## [Your objective]
Exact reproduction required: the lines below from the line with "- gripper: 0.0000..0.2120" to the line with "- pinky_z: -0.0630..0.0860", both ends included, and no others.

## [Exercise data]
※ ※ ※

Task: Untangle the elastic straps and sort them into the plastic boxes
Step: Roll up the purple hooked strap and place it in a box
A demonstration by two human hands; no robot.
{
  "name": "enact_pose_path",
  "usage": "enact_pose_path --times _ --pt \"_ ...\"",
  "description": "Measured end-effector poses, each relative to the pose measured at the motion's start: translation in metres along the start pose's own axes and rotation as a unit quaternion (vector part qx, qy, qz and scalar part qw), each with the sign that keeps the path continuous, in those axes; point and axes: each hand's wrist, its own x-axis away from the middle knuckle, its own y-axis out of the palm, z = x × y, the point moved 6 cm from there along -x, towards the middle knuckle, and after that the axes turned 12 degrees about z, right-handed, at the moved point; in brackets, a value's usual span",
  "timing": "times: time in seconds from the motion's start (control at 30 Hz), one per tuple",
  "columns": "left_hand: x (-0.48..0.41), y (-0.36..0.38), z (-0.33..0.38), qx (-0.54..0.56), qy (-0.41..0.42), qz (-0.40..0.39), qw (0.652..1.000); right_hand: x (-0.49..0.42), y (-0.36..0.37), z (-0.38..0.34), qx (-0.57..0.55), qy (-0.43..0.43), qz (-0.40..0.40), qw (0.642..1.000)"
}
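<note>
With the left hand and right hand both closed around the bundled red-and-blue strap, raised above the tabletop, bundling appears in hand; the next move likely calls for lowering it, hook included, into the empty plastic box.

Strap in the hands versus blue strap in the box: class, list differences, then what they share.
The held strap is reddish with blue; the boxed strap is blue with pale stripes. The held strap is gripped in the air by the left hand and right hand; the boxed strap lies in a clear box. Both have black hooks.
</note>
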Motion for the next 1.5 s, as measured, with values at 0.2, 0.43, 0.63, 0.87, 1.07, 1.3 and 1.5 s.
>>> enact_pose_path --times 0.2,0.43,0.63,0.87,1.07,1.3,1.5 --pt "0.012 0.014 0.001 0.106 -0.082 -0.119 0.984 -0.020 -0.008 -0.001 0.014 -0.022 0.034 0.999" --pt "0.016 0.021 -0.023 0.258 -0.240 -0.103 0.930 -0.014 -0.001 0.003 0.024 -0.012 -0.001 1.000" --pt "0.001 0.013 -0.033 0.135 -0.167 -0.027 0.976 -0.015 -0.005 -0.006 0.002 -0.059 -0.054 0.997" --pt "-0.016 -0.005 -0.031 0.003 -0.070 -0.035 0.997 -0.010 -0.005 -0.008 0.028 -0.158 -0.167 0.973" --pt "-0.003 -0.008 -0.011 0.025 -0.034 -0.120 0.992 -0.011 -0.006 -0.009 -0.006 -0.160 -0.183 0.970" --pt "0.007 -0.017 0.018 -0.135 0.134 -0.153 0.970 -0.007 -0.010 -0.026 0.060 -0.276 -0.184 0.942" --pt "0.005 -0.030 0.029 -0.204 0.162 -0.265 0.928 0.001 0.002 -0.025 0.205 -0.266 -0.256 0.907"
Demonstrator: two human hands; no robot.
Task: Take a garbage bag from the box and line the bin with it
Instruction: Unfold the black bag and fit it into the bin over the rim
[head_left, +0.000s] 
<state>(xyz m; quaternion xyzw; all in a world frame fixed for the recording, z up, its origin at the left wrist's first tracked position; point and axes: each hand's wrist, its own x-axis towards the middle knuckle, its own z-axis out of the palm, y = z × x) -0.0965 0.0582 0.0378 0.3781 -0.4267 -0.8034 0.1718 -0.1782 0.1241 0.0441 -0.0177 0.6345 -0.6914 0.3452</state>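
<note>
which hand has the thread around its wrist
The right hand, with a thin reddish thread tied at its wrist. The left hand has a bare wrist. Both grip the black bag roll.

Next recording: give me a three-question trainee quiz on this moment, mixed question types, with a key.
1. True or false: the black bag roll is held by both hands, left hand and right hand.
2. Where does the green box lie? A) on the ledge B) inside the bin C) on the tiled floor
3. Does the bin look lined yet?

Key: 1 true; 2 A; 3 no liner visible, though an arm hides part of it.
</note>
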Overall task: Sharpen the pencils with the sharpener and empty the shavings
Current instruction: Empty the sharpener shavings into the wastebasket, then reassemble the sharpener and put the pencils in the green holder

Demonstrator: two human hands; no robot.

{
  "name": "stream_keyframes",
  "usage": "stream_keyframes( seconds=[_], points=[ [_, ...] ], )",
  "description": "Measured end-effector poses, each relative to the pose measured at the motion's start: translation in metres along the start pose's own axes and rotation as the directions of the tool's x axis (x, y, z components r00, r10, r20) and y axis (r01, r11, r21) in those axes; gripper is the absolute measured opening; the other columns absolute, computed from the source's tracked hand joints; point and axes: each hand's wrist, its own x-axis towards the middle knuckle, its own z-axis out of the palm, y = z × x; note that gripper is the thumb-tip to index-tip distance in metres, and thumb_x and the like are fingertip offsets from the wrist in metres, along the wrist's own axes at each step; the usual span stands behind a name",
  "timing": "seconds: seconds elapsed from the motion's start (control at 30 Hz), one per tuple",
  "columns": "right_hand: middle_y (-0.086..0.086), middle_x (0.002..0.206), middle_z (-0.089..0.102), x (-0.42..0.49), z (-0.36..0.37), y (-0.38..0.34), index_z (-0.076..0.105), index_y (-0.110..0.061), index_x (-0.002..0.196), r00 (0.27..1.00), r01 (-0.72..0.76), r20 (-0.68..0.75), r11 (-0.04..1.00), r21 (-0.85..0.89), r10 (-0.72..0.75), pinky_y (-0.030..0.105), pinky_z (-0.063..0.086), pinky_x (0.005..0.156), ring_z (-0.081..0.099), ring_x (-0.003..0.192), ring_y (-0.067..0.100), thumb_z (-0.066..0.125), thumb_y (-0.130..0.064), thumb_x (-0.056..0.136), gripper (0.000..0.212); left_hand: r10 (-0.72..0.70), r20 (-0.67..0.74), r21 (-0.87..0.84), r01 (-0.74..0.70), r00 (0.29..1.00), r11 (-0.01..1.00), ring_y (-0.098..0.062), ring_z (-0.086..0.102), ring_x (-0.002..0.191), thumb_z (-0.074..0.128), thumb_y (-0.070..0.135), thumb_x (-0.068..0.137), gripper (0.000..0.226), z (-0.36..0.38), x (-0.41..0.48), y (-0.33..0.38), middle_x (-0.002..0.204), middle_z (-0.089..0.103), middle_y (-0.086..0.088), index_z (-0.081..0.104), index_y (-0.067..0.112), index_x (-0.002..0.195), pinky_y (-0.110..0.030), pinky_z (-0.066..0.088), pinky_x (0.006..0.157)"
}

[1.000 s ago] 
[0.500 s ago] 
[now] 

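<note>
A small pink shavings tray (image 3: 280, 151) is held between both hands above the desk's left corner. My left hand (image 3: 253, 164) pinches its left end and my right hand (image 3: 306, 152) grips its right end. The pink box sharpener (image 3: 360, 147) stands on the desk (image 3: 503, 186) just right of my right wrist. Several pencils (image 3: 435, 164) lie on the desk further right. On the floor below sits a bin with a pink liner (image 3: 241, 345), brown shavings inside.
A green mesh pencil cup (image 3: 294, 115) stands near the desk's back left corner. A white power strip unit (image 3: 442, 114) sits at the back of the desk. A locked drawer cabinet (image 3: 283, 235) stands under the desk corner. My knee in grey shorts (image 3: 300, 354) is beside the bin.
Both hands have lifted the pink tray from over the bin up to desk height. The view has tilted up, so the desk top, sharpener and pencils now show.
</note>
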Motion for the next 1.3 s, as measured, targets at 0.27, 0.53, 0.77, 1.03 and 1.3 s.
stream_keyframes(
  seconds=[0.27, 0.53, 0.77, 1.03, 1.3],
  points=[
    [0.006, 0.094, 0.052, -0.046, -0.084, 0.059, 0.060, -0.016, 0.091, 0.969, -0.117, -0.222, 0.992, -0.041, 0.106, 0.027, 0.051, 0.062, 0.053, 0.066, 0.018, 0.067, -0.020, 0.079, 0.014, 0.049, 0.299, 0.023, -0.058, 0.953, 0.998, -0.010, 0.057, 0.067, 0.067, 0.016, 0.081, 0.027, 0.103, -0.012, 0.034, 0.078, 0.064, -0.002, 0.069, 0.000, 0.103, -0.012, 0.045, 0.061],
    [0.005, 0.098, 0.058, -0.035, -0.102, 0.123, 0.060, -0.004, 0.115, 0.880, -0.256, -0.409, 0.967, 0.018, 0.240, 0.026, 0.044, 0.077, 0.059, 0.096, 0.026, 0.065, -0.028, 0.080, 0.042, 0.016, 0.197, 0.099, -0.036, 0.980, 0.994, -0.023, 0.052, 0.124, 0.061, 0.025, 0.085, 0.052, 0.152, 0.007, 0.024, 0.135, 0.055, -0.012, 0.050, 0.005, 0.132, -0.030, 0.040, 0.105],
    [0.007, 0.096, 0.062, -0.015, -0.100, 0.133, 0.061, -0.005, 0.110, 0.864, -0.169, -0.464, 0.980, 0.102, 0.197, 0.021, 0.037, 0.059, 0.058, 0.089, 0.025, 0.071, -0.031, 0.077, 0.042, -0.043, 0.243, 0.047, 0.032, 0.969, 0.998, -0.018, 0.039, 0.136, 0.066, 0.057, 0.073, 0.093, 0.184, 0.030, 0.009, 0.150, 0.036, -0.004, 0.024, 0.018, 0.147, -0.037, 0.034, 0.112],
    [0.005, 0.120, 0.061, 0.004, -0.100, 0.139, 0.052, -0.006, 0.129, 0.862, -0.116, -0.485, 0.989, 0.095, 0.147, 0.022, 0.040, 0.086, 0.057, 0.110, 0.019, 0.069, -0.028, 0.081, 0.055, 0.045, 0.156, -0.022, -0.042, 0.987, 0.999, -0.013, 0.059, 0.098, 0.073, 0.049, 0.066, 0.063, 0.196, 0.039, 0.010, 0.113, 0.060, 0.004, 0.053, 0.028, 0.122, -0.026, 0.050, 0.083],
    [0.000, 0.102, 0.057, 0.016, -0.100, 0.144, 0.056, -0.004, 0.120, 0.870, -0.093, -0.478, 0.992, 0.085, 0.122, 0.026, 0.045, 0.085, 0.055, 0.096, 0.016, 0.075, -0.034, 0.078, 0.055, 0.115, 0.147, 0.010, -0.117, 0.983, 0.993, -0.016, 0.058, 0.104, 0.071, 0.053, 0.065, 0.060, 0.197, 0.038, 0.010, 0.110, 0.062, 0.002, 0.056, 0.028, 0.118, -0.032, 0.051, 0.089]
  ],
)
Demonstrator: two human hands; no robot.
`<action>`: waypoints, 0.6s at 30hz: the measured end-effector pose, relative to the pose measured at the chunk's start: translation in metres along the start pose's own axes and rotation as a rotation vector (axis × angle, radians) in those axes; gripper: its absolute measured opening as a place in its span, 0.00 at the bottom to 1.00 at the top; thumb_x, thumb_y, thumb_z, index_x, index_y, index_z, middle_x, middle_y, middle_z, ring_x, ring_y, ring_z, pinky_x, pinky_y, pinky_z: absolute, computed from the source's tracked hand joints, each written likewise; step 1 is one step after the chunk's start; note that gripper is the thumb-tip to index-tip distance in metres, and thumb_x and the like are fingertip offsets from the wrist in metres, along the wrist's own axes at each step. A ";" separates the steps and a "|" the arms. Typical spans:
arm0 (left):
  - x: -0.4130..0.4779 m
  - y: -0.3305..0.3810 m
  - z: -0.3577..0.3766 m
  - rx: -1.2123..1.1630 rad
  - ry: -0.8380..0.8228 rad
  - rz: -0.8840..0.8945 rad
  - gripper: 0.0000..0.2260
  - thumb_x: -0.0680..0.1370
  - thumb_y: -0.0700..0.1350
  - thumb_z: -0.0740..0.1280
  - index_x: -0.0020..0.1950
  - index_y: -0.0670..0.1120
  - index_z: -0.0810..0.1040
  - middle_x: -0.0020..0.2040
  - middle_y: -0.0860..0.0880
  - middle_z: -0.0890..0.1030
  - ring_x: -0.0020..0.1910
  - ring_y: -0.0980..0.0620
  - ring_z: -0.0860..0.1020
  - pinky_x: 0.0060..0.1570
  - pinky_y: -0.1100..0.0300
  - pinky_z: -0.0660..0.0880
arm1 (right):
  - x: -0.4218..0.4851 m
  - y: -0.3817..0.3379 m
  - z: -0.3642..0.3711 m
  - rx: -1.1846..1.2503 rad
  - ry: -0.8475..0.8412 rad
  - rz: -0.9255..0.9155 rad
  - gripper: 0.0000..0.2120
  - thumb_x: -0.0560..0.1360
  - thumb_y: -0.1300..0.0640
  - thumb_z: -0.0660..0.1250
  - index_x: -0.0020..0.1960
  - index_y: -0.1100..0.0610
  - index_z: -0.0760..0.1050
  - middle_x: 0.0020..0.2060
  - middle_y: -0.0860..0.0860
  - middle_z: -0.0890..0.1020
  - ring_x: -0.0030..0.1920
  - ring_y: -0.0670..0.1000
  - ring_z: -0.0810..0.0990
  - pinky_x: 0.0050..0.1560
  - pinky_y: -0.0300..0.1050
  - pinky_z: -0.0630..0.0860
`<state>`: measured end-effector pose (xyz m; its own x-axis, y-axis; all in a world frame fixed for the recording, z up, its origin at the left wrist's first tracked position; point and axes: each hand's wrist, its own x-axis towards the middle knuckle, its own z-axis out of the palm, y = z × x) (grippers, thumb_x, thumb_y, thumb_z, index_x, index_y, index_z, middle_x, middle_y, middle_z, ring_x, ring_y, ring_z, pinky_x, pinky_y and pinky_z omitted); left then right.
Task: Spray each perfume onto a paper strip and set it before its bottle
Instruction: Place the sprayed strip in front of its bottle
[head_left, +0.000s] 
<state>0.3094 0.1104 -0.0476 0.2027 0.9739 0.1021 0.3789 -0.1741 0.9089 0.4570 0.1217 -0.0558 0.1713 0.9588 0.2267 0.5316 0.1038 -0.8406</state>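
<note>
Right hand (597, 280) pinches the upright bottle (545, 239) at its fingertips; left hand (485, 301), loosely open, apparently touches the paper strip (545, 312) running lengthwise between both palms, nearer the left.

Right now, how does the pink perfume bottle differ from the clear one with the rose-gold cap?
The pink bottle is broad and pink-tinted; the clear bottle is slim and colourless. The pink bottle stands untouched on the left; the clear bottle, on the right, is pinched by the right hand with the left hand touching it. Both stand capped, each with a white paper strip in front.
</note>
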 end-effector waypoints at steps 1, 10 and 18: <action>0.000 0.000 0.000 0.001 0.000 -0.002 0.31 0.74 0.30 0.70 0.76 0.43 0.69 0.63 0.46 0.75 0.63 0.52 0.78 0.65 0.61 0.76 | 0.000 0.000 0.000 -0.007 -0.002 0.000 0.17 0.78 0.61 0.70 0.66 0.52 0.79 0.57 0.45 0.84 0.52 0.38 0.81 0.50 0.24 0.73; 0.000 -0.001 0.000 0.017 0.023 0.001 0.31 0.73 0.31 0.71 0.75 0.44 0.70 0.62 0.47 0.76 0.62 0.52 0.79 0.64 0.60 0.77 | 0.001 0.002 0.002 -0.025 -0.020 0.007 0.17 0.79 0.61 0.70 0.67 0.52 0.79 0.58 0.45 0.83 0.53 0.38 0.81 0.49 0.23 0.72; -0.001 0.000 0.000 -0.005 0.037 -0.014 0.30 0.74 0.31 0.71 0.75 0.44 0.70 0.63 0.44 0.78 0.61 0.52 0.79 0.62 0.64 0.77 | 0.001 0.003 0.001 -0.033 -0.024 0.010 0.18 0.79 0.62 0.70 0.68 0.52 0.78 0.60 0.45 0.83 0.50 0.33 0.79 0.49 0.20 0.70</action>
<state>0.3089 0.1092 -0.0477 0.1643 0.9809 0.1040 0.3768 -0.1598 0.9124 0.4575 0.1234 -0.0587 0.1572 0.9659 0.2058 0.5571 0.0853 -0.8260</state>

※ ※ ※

## [Completed task]
  - gripper: 0.0000..0.2120
  - thumb_x: -0.0560..0.1360
  - thumb_y: -0.1300..0.0640
  - thumb_z: -0.0660..0.1250
  - index_x: -0.0020..0.1960
  - index_y: -0.1100..0.0610
  - index_z: -0.0760..0.1050
  - middle_x: 0.0020..0.2060
  - middle_y: -0.0860..0.0860
  - middle_z: -0.0890..0.1020
  - ring_x: -0.0030..0.1920
  - ring_y: -0.0670..0.1000
  - ring_z: -0.0810..0.0990
  - pinky_x: 0.0050..0.1560
  - pinky_y: -0.0300..0.1050
  - pinky_z: -0.0630..0.0860

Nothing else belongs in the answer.